A structured set of objections, weighed in public.

Desk editor's note, referee report, simulated authors' rebuttal, and a circularity audit. Tearing a paper down is the easy half of reading it; the pith above is the substance, this is the friction.

Referee Report

1 major / 2 minor

Summary. The paper compares serial UCB with local penalization (UCB/LP) against Monte Carlo batch acquisition functions q-log expected improvement (qlogEI) and q-upper confidence bound (qUCB) for batch Bayesian optimization. Tests are performed on the 6D Ackley (needle-in-haystack) and Hartmann (false-optimum) functions in both noiseless and noisy regimes, plus an empirical regression model derived from perovskite solar cell experimental data for maximizing power conversion efficiency. The central claim is that qUCB is the best default choice for empirically optimizing unknown black-box functions in ≤6 dimensions with no prior knowledge of the landscape or noise, as it maximizes confidence in the modeled optimum while minimizing expensive samples.

Significance. If the performance ordering generalizes beyond the tested cases, the work offers practical guidance for selecting batch acquisition functions in experimental optimization campaigns, particularly in materials science and chemistry where batch evaluations are common. The consistent trends across noiseless/noisy regimes and mathematical/empirical proxies are a strength, though the limited benchmark set constrains the scope of the recommendation.

major comments (1)
  1. [Abstract and results on test functions] The recommendation that qUCB should serve as the default acquisition function for arbitrary unknown 6D black-box functions rests on performance ordering observed only on Ackley, Hartmann, and a single fitted perovskite regression model. No additional test functions, variation in noise structure or modality count, or sensitivity analysis to the regression fitting procedure are reported, so an artifact in any of these three surfaces could invert the ranking. This directly affects the load-bearing generalization in the abstract and conclusion.
minor comments (2)
  1. [Abstract] The abstract states performance trends but provides no error bars, statistical significance tests, or full implementation details (e.g., number of runs, hyperparameter settings for the Gaussian process).
  2. [Empirical results section] Clarify whether the reported trends on the perovskite model include variation across different random seeds or initial designs, as sensitivity to initial conditions is mentioned for the Hartmann function.

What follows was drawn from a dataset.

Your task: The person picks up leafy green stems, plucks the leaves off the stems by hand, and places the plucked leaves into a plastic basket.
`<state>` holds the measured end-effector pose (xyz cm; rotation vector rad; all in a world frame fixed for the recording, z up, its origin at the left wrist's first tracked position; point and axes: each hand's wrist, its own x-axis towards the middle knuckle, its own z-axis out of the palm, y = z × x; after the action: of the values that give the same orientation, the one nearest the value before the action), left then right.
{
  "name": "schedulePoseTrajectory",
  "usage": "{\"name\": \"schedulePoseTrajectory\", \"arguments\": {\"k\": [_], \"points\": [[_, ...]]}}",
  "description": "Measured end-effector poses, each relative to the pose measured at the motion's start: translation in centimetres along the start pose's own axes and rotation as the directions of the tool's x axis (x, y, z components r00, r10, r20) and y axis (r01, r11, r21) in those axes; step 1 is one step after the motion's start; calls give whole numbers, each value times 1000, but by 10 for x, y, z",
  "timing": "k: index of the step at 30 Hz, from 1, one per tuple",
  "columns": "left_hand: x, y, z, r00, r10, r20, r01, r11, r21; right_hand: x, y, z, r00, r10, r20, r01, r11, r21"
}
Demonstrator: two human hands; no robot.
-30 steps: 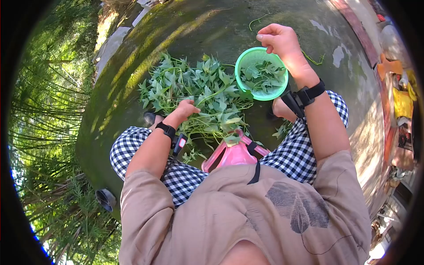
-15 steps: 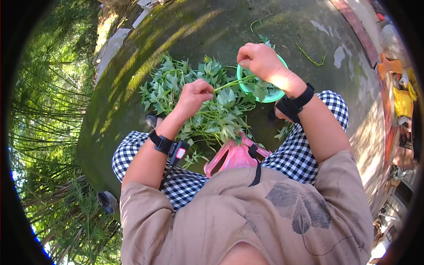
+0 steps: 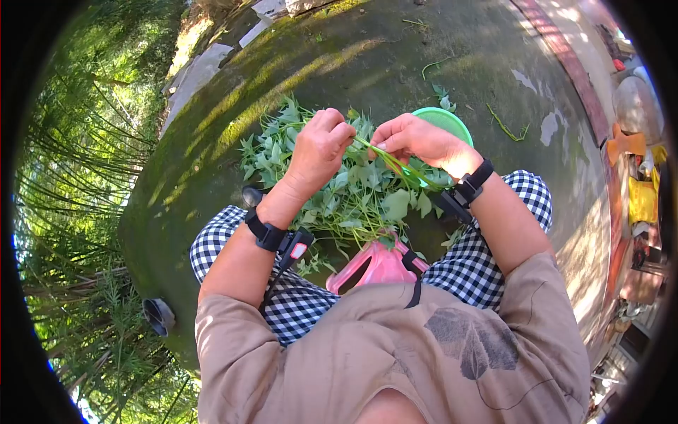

Simulated Author's Rebuttal

1 responses · 0 unresolved

We thank the referee for their constructive comments on the scope of our benchmarks and the strength of the generalization in the abstract and conclusion. We address the major comment below and will revise the manuscript accordingly.

read point-by-point responses
  1. Referee: [Abstract and results on test functions] The recommendation that qUCB should serve as the default acquisition function for arbitrary unknown 6D black-box functions rests on performance ordering observed only on Ackley, Hartmann, and a single fitted perovskite regression model. No additional test functions, variation in noise structure or modality count, or sensitivity analysis to the regression fitting procedure are reported, so an artifact in any of these three surfaces could invert the ranking. This directly affects the load-bearing generalization in the abstract and conclusion.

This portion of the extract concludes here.